Recorded information
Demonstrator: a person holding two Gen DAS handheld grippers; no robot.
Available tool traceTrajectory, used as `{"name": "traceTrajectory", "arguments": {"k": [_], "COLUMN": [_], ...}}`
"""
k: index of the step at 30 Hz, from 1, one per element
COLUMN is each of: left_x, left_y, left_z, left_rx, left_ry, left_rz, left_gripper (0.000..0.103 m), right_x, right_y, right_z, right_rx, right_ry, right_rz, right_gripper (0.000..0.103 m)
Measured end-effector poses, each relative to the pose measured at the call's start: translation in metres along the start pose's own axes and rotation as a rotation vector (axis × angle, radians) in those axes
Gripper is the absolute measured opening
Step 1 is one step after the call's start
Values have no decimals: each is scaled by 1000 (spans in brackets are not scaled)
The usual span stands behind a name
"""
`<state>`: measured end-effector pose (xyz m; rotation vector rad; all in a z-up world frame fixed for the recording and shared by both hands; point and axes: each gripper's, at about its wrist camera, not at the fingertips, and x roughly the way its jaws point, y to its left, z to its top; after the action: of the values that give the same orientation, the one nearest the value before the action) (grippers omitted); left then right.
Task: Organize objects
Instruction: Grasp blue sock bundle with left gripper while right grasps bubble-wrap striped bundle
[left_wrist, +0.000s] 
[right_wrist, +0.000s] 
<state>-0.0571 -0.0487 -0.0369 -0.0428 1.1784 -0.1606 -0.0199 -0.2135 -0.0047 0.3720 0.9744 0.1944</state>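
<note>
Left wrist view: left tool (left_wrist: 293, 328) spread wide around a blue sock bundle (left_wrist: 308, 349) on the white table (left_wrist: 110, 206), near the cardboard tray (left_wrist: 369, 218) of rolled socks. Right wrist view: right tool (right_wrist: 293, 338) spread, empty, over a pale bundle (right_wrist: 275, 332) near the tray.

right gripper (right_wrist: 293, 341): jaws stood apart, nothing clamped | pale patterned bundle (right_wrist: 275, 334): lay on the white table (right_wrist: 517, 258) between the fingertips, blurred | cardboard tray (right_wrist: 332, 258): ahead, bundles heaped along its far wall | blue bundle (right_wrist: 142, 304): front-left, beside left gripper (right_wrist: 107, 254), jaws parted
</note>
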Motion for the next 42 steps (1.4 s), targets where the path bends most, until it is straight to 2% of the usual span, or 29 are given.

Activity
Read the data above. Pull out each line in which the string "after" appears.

Task solution
Step 1 is one step after the call's start
`<state>`: measured end-effector pose (xyz m; rotation vector rad; all in a z-up world frame fixed for the recording and shared by both hands; point and axes: each gripper's, at about its wrist camera, not at the fingertips, and x roughly the way its jaws point, y to its left, z to its top; after the action: of the values that give the same orientation, the one nearest the value before the action) (grippers omitted); left then right.

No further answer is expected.